- _STORED DATA_:
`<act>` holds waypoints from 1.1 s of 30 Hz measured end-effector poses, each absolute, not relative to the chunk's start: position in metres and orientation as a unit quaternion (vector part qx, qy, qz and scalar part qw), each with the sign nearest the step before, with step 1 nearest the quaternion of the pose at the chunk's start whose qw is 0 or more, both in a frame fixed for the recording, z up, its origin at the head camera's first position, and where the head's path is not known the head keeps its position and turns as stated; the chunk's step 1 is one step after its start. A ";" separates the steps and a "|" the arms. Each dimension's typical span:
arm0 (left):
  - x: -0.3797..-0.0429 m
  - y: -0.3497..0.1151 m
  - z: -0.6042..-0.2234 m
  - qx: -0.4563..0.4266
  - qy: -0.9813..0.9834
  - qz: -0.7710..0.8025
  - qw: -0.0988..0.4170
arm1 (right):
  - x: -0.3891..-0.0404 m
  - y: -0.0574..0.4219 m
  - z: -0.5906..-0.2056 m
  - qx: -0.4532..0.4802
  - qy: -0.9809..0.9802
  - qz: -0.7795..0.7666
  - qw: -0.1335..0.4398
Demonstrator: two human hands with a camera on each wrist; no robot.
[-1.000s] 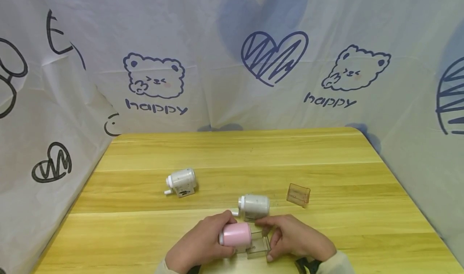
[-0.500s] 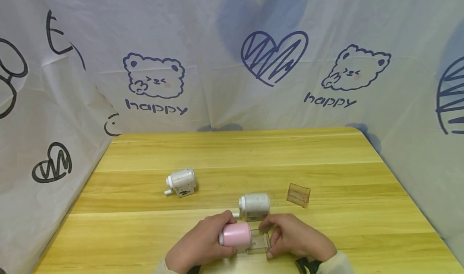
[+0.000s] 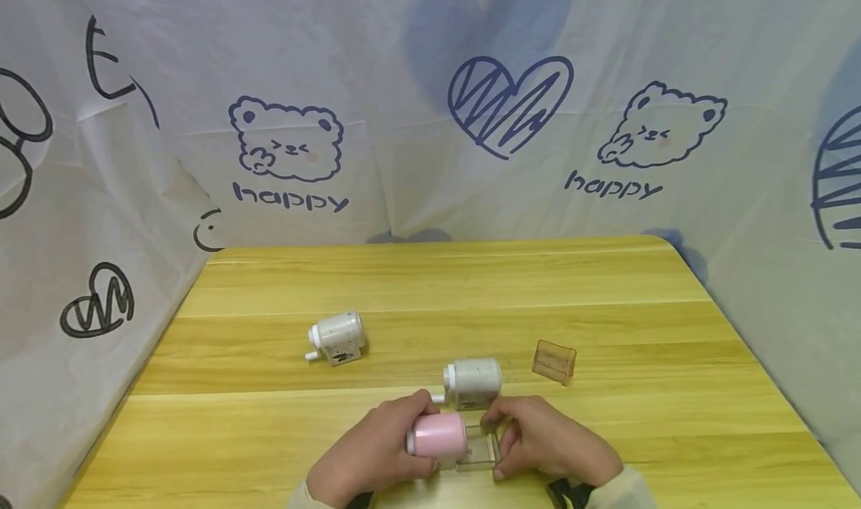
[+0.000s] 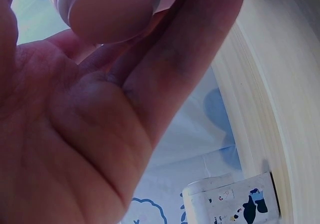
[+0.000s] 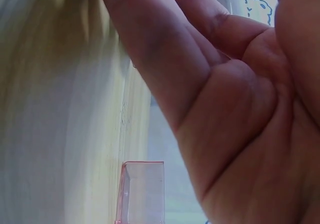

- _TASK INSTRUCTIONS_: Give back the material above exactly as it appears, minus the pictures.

- _ANSWER TO THE EXERCISE_:
`<act>` holds waypoints from 1.1 s of 30 Hz measured end-effector poses, each absolute, not relative to the chunk's start: position in metres and orientation as a unit quaternion (vector part qx, qy, qz and scalar part qw), each with the sign nearest the step before, with step 1 nearest the quaternion of the pose at the chunk's start whose qw is 0 or more, both in a frame fixed for the recording, z up, its origin at the head camera's first position, and where the head's path is not known the head keeps its position and turns as stated; the chunk's step 1 is one step after its start. A ";" separates the steps and a "|" the arms. Each dimension's typical span:
arm0 (left):
  - x: -0.3797..-0.0429 m
  - y: -0.3497..0.1151 m
  - z: -0.6042..-0.2234 m
  - qx: -0.4563..0.4266
  - qy: -0.9813..0.9834
  - qz: -0.7710..0.8025
  - qw: -0.0988..0.4170
arm1 (right):
  - x: -0.3891..-0.0404 m
  - y: -0.0574..0.4219 m
  - z: -0.5906..-0.2056 m
  - qx: -0.4532..0.4802
  - qy: -0.9809..0.9802
  - qz: -0.7795..0.7666
  - qw: -0.1335..0.4398
Demonstrator: two human hands with a camera on each wrist; no robot.
[-1.000s] 
[-0.500s] 
[+0.000s] 
[+0.000s] 
[+0.000s] 

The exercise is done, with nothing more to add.